# No GPS in Spain?



## Detourer (May 9, 2005)

Just picked this up via the local grape-vine.............

Quote........

Spain’s Traffic Authority, DGT, has said that it plans to act against the use of GPS Satellite Navigation systems in cars. 

The DGT consider that it’s a contradiction to fine people who are distracted when driving by using their mobile phones, but not to do so when people program their GPS system, a process which can often take some 30 seconds to complete. 

They propose fines of up to 300 € and the loss of three driving points for those who program the GPS while the vehicle is in motion, and are therefore studying changing the Spanish Ley de Seguridad Vial to add the GPS to the list of serious infractions. 

The head of the DGT, Pere Navarro, has confirmed the intention and reminded the press that it was distractions which cause more than half of the accidents on motorways during the months of July and August in Spain. 

The DGT has also written to the manufacturers of GPS systems asking them to adapt their devices to ensure that they cannot be programmed when the vehicle is in motion. 
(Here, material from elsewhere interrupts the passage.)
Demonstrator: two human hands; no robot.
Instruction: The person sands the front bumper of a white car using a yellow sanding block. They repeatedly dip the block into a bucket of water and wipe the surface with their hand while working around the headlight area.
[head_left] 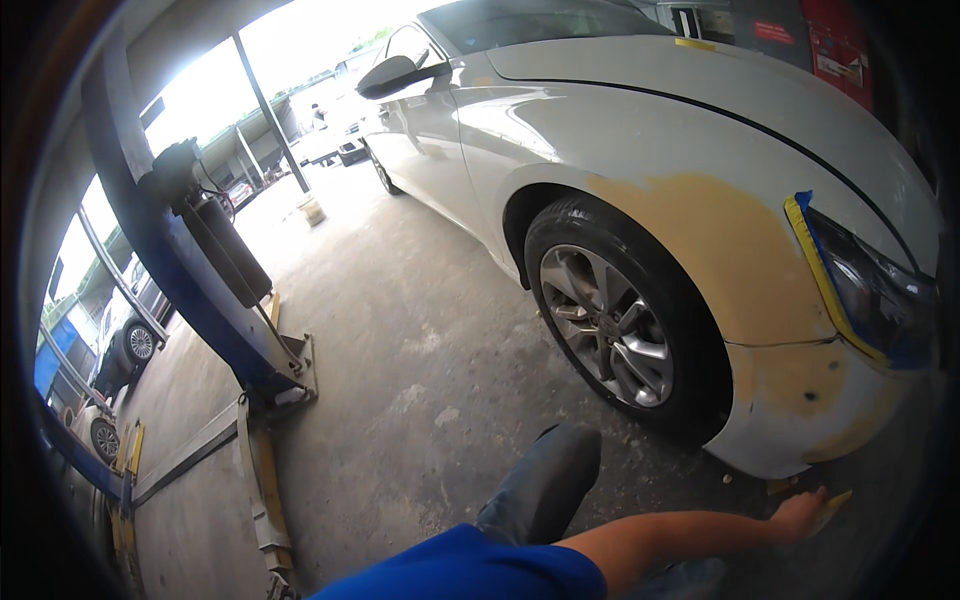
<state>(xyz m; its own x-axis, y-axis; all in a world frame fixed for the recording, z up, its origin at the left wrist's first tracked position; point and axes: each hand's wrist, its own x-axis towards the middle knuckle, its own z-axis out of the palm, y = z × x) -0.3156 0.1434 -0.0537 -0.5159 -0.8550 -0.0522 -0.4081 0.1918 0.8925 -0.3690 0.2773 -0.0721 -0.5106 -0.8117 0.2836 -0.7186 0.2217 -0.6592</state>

Navarro admitted however that it would take the manufacturers some time to respond to that, and in the meantime fines would have to suffice. 


...................... :?


----------



## billym (Dec 17, 2005)

Hurray.

I have been saying that for years.


----------



## framptoncottrell (Jan 6, 2006)

I understood that when the mobile phone law came into effect in this country it also applied to programming a GPS while moving. There was some debate about the situation of retuning a car radio or lighting a cigarette while on the move under the same regs.

Am I dreaming, or does anyone else remember this discussion?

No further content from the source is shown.